In summary, from the in silico molecular docking study results, it can be concluded that compounds 5b and 8b were considered the best dock ligand in antitumor targets such as DHFR and VEGFR-2. Moreover, compound 8b showed a higher affinity than compound 5b on the VEGFR-2 receptor. This may explain the result that compound 8b showed better in vitro antitumor activity than compound 5b.

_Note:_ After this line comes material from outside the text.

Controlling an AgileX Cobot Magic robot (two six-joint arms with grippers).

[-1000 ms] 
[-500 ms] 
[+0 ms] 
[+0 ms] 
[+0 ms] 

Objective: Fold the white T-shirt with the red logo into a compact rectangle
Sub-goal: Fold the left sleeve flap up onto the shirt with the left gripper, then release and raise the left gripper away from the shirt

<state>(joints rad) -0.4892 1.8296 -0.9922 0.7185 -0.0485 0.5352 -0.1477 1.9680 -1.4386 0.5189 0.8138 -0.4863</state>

In Vitro DHFR and VEGFR-2 Inhibitory Activities

The results of in silico molecular docking studies have predicted that DHFR and VEGFR-2 are potential receptors to explain the mechanism of antibacterial and anticancer activities for the active derivatives. Therefore, compounds 5b and 8b were subjected to further assay for their ability to inhibit DHFR and VEGFR-2 using methotrexate and sorafenib as positive controls. The results presented in Table show that compounds 5b and 8b managed to inhibit DHFR kinase with IC50 < 10 μM and VEGFR-2 kinase with IC50 < 1 μM. Compounds 5b and 8b showed good DHFR inhibitory activity with IC50 values of 9.085 and 7.881 μM, respectively, compared with positive control methotrexate (IC50 = 0.022 μM). Especially, it has been observed that compounds 5b and 8b showed excellent VEGFR-2 inhibitory activity with IC50 values of 0.623 and 0.384 μM, respectively, which is comparable to sorafenib with the IC50 value of 0.069 μM. In addition, these compounds exhibited 15–20 times better inhibitory activity on the VEGFR-2 receptor than the DHFR receptor. Furthermore, many naphthamide derivatives have also shown highly selective and strong VEGFR-2 inhibitory activity in some published studies.[12,23,28] Therefore, the study results may suggest that the potent anticancer activity of our active compounds is mediated by interaction with the VEGFR-2 protein.

Table 6

50% Inhibitory Concentration (IC50, μM) of Active Compounds for DHFR and VEGFR-2 Inhibitory Activitiesa

compound	DHFR	VEGFR-2
5b	9.085 ± 0.511	0.623 ± 0.056
8b	7.881 ± 0.442	0.384 ± 0.047
methotrexate	0.022 ± 0.008	ND
sorafenib	ND	0.069 ± 0.021

ND, not determined; IC50 ± SEM (μM, SEM—standard error of the mean).

Conclusions

In summary, 10 novel 2-naphthamide derivatives have been designed, synthesized, and evaluated for their antimicrobial and anticancer activities. The reaction yield was greatly increased as well as the reaction time was significantly reduced using a microwave-assisted method. Compound 8b showed potent antibacterial activity against five strains EC, SF, SE, MSSA, and MRSA with MIC ranging between 8 and 16 μg/mL as compared to ciprofloxacin. Moreover, compounds 5b and 8b also exhibited potent anticancer activity with IC50 < 8.5 μM against C26, HepG2, and MCF7 cell lines compared with the reference drug PTX. From the structure–activity relationship, the presence of the N-(4-methyl/4-chlorobenzyl), 4-hydroxy, and 5,7-dimethoxy groups of the 2-naphthamide scaffold is more desirable for enhanced antibacterial and antitumor activities in 5b and 8b. Molecular docking predicted that DHFR and VEGFR-2 proteins from Escherichia coli are the most suitable targets for antibacterial and anticancer activities. Compound 8b being the most potent anticancer displayed good interactions against DHFR and VEGFR-2 with the affinity of −9.8 Kcal/mol as compared with PTX (−9.9 Kcal/mol at DHFR and −8.2 Kcal/mol at VEGFR-2). Moreover, compound 8b showed excellent in vitro VEGFR-2 inhibitory activity with the IC50 value of 0.384 μM compared with the positive control sorafenib (IC50 = 0.069 μM). The obtained ADMET results suggest that these derivatives showed a good ADMET profile. This work paved the way for the synthesis of more potent compounds based on 2-naphthamide scaffolds and explored their various potential biological activities as well as their mechanism of action.